Y'know, you literally cannot buy a pair of real backpacking boots anymore? Just lightweight little nylon things from China that fall apart after a hundred miles. The marketplace is responding to virtual activity replacing physical experience in the real world. But they'll cyber track you to the store and send a discount coupon to your phone for cheap junk so you'll feel good about buying it. So you can't find boots for backpacking. Wouldn't you be offline too many days to do that? You need exercise? Michelle Obama's Move campaign has you feeling guilty and lethargic?

Oh, but there's an app for that! For structuring your workout at the indoor gym where every machine has data terminals. So you won't have the anxiety of withdrawal from being constantly connected. What? Leave and go chop wood? FOR REAL? Are you kidding? That would be outdoors. It's hot. There's no wifi. It's too bright in the sun to see the screen. There's probably a lumberjack app if you wanna play. Yeah! I found it! It comes with Monty Python's Lumberjack song! Perfect!
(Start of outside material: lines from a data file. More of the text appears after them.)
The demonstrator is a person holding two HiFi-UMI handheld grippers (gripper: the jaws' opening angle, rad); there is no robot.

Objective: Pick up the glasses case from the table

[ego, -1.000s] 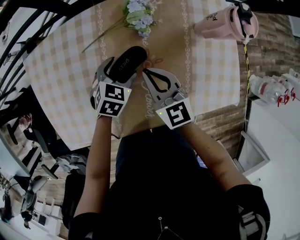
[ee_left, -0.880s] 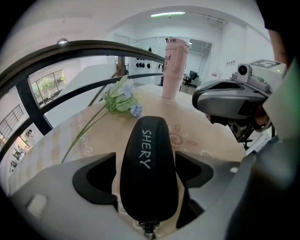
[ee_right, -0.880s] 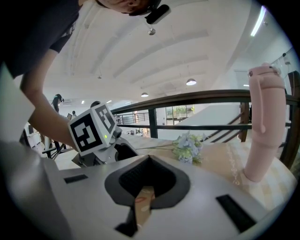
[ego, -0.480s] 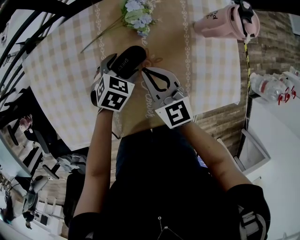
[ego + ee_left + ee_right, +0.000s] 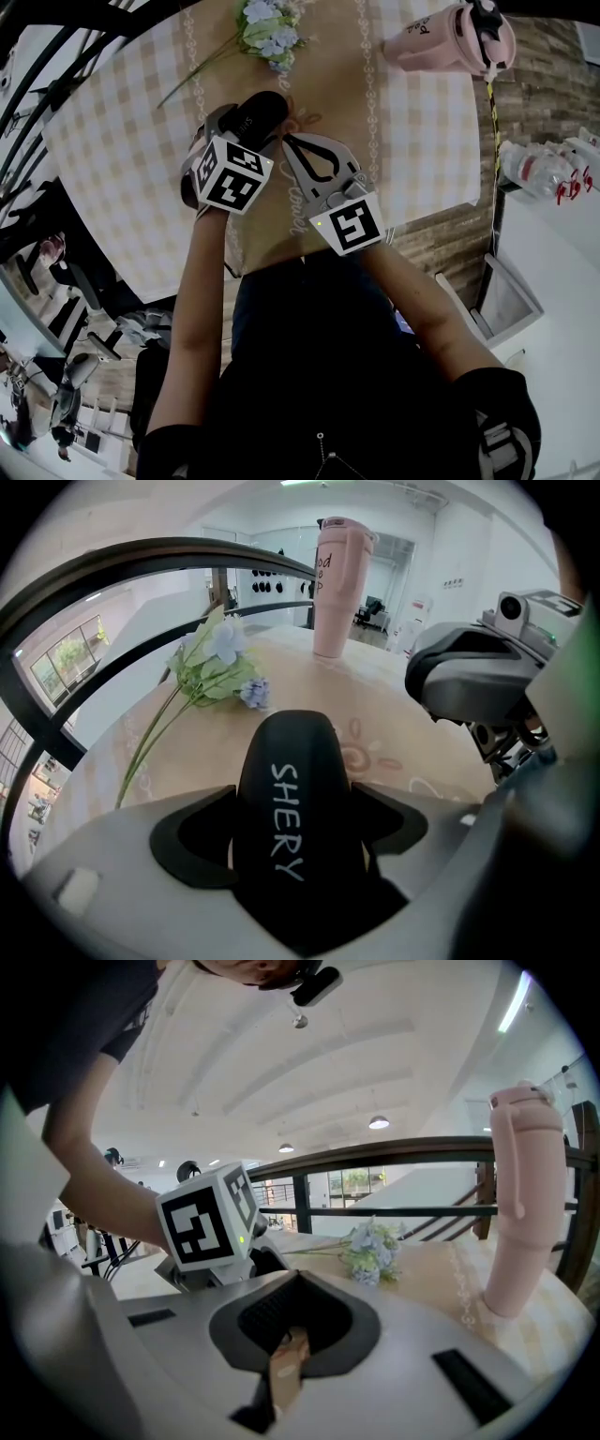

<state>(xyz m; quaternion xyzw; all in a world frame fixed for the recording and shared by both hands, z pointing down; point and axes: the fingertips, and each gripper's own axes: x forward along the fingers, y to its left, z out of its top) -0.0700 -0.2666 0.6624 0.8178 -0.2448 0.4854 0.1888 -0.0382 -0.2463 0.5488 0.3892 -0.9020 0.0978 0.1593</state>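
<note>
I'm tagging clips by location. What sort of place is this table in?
Probably an indoor mezzanine or landing in an office-like building: a dark railing curves beside the cloth-covered table, and ceiling lights hang in a large white hall beyond.

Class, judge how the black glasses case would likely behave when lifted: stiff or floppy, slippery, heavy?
The glasses case is probably stiff: its domed shell shows no dent between the left hand-held gripper's jaws. Its smooth, rounded sides may let it slip or twist. It looks small beside the pink tumbler, so it is likely light.
</note>
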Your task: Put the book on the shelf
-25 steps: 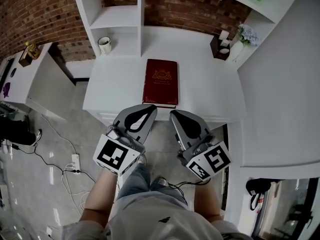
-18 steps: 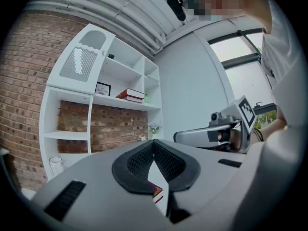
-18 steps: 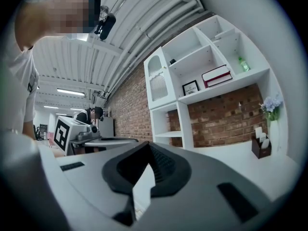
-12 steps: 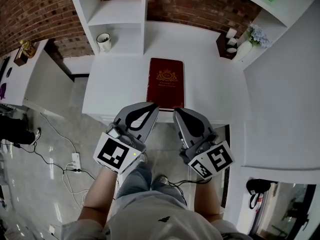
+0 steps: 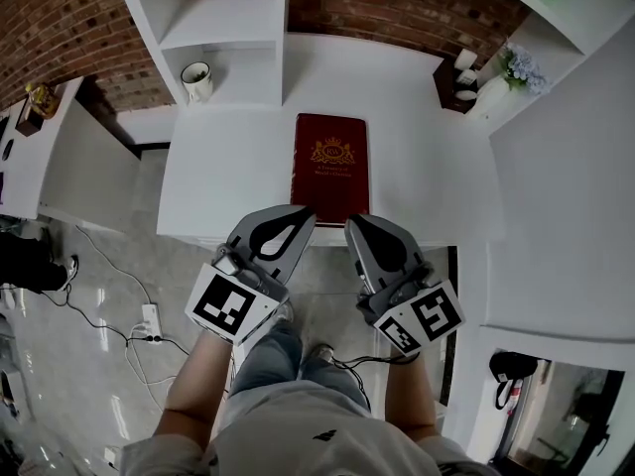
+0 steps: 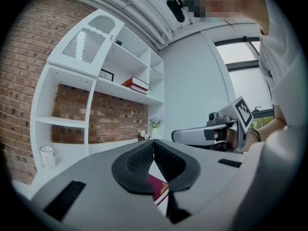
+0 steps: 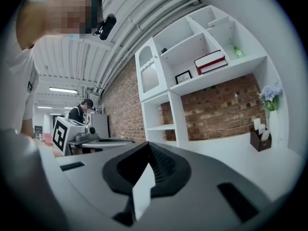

Is there a door? You want to celebrate a 10,000 day landmark of this? No thank you. Until we use this stuff for something worthwhile and real, like sending humans to other planets to physically explore and search for other life in the universe, we're wasting all this vaunted technology on silliness. No, the best gift that all this narcissistic, self-absorbed technology could provide in its present context is a time machine programmed to spend one day in a lost age. Set it for 10,001 days ago. When we were free.